Allstate Insurance Company filed the pending complaint seeking declaratory judgment regarding its duty to defend and indemnify David, Linda Lee, Kevin, and Timothy Hopfer in an underlying state court personal injury action. Allstate's potential liability flows from a homeowners policy it issued to David and Linda Lee Hopfer, who are husband and wife. Although the other defendants answered, David, Linda Lee, and Kevin Hopfer (collectively, the defaulted defendants) failed to respond. Upon Allstate's request, default was entered against them on March 18, 2009. The defaulted defendants now move to stay or vacate the entry of default against them.*fn1 (See Defs.' Mot. to Stay or Vacate (Documents #18--20).)*fn2
The underlying state court action is based on events that took place at the Hopfer home in December 2005. On December 7, 2005, Abigail Tagert was a guest in the Hopfer residence.*fn3 (See Compl. ¶ 16.) Timothy Hopfer allegedly injected Ms.

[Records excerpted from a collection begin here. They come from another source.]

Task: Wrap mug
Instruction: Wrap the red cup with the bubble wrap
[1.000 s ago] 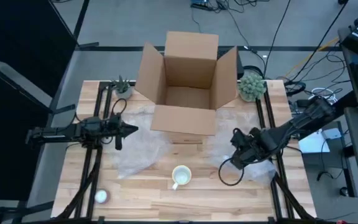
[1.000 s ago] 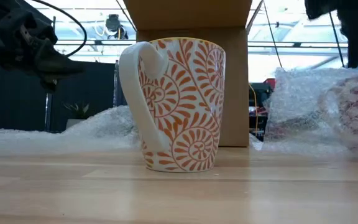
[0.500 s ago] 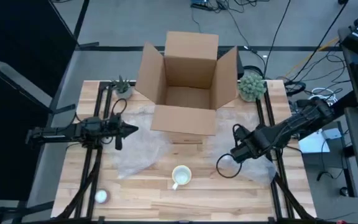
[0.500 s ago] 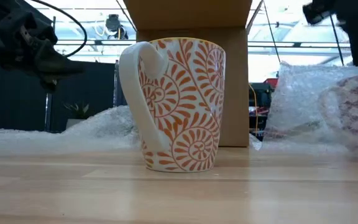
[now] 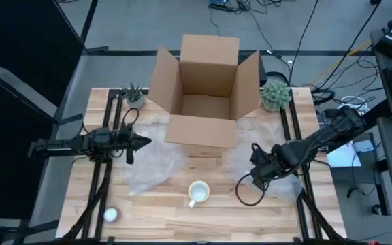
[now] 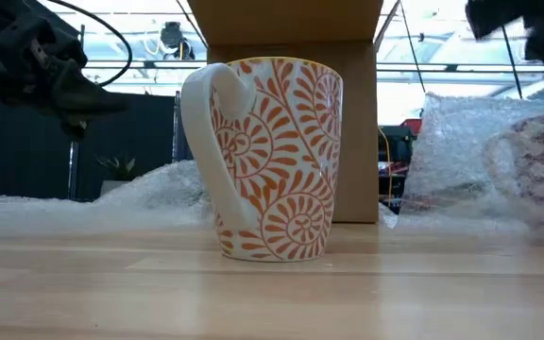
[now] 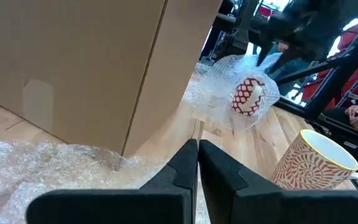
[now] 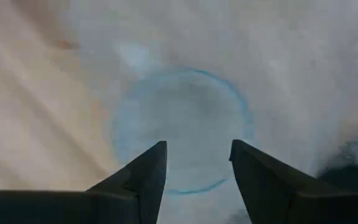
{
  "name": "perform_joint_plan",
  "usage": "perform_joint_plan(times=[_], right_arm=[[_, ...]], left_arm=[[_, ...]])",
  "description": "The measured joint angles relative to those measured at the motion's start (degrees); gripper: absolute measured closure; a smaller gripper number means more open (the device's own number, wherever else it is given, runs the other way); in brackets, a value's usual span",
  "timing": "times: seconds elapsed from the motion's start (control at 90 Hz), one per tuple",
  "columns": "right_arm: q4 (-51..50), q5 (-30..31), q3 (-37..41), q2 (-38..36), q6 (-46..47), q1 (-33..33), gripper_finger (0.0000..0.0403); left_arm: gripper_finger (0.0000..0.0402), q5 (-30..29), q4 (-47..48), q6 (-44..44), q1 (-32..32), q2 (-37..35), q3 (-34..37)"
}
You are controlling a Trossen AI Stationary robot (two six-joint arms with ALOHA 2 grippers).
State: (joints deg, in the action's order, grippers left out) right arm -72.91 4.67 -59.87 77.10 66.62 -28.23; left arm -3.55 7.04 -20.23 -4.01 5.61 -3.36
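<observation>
The orange-patterned mug (image 5: 198, 193) is standing upright near the table's (image 5: 162, 211) front edge. The right gripper (image 8: 194, 163) is hovering, jaws spread, over bubble wrap (image 5: 278, 178). The left gripper (image 7: 197, 163) is idling, jaws pressed together.

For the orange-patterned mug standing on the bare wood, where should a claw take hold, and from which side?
The orange-patterned mug stands upright and unwrapped, mouth open upward, its handle toward the table's front-left. Probably best from straight above, pinching the rim wall on the side away from the handle. The right claw, open over bubble wrap, is nearer.
</observation>
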Motion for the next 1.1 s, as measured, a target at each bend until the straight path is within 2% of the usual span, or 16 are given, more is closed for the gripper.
perform_joint_plan(times=[0.2, 0.433, 0.578, 0.733, 0.867, 1.1], right_arm=[[13.02, -0.27, 8.07, -0.04, -0.59, 0.15, 0.0245], [19.77, 0.88, 14.77, -0.57, 3.18, 0.55, 0.0247], [20.74, 1.46, 15.04, -0.56, 2.69, 0.52, 0.0247], [20.0, 1.13, 13.46, -0.07, -0.38, 0.5, 0.0246], [20.27, 1.19, 12.65, 0.0, -3.03, 0.48, 0.0246], [23.85, -0.55, 12.67, 0.0, -8.21, 0.44, 0.0245]], left_arm=[[0.0398, 0.0, 0.01, -0.04, 0.0, 0.0, 0.0], [0.0398, 0.0, 0.01, -0.29, 0.0, 0.0, 0.0], [0.0398, 0.03, -0.03, -0.65, 0.01, 0.0, 0.0], [0.0398, 0.93, -2.45, -5.33, 0.08, 0.0, 0.0], [0.0399, 2.1, -4.14, -6.38, 2.02, 0.56, -0.02], [0.0399, 0.92, -12.61, -6.44, 7.52, 7.74, -0.02]])
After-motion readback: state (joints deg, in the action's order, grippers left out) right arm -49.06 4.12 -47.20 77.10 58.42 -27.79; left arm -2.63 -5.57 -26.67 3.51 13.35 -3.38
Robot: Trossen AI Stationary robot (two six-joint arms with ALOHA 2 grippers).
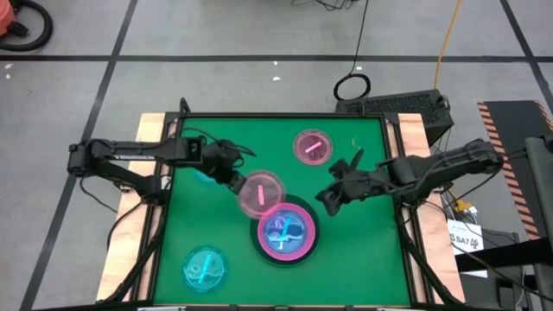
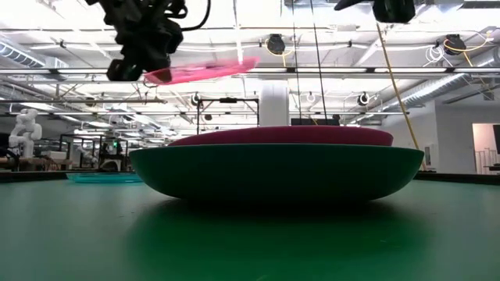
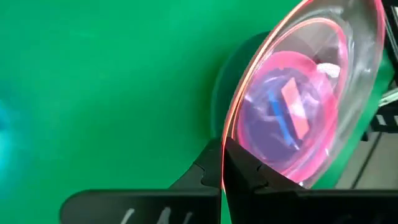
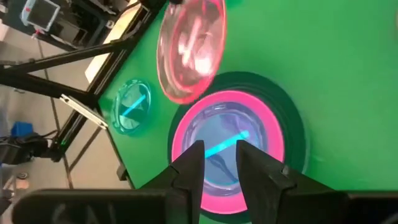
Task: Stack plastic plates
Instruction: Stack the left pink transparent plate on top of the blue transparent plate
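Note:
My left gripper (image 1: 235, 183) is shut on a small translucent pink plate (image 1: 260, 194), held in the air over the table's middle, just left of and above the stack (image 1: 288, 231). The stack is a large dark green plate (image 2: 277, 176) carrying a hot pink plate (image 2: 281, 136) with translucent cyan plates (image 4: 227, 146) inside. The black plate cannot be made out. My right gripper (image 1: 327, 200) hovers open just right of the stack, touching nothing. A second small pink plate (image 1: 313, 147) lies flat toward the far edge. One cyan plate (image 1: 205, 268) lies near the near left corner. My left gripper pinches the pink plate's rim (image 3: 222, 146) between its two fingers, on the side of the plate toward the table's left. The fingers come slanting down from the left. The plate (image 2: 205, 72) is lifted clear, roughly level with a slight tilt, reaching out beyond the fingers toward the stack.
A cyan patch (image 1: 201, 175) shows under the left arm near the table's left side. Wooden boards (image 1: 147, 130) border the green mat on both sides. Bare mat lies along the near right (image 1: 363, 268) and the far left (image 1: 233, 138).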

Tagert three times with Dilaudid, a Schedule II Controlled Substance he illicitly took from Chester County Hospital.*fn4 (Id.) Tagert began to show signs of "labored breathing, discoloration, vomiting, and loss of consciousness." (Id.) Despite these signs, the Hopfers waited two hours before contacting emergency medical services. (Id.) Unfortunately, Tagert could not be revived, and she was pronounced dead as a result of drug toxicity. (Id.)

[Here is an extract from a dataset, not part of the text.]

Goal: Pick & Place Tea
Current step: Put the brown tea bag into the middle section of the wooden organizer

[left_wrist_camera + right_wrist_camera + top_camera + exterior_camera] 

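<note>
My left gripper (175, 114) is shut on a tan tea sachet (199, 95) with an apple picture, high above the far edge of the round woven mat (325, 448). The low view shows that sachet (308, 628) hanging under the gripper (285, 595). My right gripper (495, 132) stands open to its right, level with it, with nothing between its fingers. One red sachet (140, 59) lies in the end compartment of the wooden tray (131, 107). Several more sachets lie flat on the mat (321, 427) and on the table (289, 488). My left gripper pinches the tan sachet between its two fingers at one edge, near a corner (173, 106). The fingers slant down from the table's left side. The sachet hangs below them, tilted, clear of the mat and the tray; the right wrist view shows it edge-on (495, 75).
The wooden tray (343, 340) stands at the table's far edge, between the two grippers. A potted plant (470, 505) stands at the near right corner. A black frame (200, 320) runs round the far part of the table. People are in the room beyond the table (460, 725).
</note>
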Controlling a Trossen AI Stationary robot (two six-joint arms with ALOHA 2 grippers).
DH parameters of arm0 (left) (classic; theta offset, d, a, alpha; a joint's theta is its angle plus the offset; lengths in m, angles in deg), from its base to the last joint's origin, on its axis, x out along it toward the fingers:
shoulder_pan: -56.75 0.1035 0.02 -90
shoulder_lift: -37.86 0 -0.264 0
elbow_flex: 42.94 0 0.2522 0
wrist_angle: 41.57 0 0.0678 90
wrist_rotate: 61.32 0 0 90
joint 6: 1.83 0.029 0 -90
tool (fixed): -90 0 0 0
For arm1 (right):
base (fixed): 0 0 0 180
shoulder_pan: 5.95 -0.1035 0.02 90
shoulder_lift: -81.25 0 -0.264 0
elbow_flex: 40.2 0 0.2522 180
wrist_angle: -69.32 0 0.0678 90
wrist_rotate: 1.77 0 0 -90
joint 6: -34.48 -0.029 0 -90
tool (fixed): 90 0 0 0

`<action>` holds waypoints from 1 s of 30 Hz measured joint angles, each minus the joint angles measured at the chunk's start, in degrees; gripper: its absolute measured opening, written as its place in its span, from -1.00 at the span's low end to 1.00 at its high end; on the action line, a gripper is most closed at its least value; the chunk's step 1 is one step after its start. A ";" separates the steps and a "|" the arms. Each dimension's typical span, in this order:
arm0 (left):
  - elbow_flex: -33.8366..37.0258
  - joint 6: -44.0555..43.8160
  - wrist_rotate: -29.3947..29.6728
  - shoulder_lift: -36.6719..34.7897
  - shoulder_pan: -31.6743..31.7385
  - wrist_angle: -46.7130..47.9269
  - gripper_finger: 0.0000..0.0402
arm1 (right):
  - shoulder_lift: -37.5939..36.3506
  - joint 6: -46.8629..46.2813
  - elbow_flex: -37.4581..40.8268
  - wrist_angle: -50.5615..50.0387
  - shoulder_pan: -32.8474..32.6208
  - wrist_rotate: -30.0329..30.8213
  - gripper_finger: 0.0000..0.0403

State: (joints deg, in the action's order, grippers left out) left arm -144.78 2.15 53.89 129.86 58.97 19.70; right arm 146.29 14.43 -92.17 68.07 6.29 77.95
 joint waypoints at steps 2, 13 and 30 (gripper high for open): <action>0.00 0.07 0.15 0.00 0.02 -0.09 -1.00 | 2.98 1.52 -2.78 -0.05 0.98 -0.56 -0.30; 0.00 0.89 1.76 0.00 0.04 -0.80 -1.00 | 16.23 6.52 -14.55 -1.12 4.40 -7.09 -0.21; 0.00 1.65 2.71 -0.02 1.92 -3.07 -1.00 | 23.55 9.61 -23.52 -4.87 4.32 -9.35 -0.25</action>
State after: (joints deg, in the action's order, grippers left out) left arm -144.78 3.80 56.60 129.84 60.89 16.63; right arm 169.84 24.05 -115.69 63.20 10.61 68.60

On December 4, 2007, Tagert's parents, Darlene Pfeiffer and Thomas Tagert,*fn5 individually and as co-administrators of their daughter's estate, filed a civil complaint sounding in negligence and wrongful death in the Court of Common Pleas of Chester County against David, Linda Lee, Kevin, and Timothy Hopfer. (See Compl. Ex. C (state court complaint).) Pursuant to the homeowners policy on the residence, Allstate provided an attorney-Gerard Bradley, Esquire-to defend the Hopfers and itself. (See Pl.'s Resp. to Defs.' Mot. to Stay or Vacate ¶ 1 (Documents #27--29) (admitting that Allstate "provided Defendant[s] with counsel" in connection with the state court proceedings against them); see also Compl. Ex. I (letter from Allstate to the Hopfers stating that an attorney had been assigned).) This representation was conditional, as explained in a Reservation of Rights letter sent to each Hopfer family member. (See Compl. Exs. E, F, J, K, L.) Those letters stated that Allstate was "reserv[ing] [its] rights to timely investigate . . . without an admission of coverage" because it believed it might not be required to defend or indemnify the Hopfers under the terms of the plan. (See, e.g., Compl. Ex. E.) The decision to provide an attorney was not to be construed as a waiver of the policy's conditions. (See, e.g., id.)

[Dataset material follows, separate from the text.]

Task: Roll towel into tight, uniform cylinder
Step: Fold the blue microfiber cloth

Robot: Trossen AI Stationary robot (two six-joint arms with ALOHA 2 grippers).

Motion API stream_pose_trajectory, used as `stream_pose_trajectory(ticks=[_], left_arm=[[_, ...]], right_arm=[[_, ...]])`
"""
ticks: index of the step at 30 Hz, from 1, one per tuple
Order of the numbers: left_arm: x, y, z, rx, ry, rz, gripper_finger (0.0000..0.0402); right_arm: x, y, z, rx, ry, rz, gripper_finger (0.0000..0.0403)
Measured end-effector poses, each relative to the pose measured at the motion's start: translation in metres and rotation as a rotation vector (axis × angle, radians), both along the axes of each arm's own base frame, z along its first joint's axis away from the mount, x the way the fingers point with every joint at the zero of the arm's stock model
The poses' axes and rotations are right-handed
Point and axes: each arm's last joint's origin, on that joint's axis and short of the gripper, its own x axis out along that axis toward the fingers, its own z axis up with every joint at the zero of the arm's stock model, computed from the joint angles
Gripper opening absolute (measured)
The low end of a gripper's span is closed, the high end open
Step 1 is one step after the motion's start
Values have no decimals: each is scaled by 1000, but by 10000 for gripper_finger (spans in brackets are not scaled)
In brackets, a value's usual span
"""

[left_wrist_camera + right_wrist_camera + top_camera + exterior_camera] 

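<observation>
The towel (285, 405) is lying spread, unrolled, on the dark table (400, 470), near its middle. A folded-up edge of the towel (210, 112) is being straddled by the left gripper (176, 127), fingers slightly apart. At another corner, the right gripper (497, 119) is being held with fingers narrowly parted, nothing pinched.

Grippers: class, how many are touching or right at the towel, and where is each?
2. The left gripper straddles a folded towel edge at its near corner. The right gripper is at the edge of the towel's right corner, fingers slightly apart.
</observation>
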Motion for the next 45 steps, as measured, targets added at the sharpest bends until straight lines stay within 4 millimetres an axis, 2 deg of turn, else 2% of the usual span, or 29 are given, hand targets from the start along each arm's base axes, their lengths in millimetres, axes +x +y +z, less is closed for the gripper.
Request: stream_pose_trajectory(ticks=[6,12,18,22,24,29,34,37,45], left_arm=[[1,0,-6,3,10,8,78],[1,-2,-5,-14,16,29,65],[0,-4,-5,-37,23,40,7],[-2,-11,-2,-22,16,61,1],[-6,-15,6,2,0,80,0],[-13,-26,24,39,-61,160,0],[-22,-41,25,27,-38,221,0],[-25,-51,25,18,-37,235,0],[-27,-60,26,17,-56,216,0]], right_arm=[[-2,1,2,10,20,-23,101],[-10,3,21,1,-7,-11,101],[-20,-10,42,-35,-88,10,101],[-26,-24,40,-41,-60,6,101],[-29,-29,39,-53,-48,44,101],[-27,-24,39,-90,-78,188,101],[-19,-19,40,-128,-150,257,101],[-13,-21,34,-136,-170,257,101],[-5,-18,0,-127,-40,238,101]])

On September 18, 2008, Allstate filed the pending complaint for a declaratory judgment that it had no duty or liability to defend or indemnify the Hopfers in the state court proceedings. Upon receiving the complaint, the defaulted defendants contacted Mr. Bradley to find out what they needed to do. (Defs.' Mot. to Stay or Vacate ¶ 5.) Bradley allegedly told them "not to worry" and that "he would take care of it" as their attorney. (Id.) He filed no response, however, on their behalf. On March 19, 2009, default was entered upon Allstate's request. On April 1, 2009, the defaulted defendants filed the instant motions.*fn6
Federal Rule of Civil Procedure 55(c) is applied when a defaulted party seeks judicial review of an entry of default. Under the rule, default may be set aside in the court's discretion for "good cause." FED. R. CIV. P. 55(c). When considering whether to exercise discretion, district courts are directed to consider four factors: "(1) whether lifting the default will prejudice the plaintiff; (2) whether the defendant has a prima facie meritorious defense; (3) whether the defaulting defendant's conduct is excusable or culpable; and (4) the effectiveness of alternative sanctions." EMCASCO Ins. Co. v. Sambrick, 834 F.2d 71, 74 (3d Cir. 1987). Given the Third Circuit Court of Appeals' stated preference of resolving cases on the merits when possible, the entry of default should be set aside if there is any doubt as to its appropriateness. Farnese v. Begnasco, 687 F.2d 761, 764 (3d Cir. 1982).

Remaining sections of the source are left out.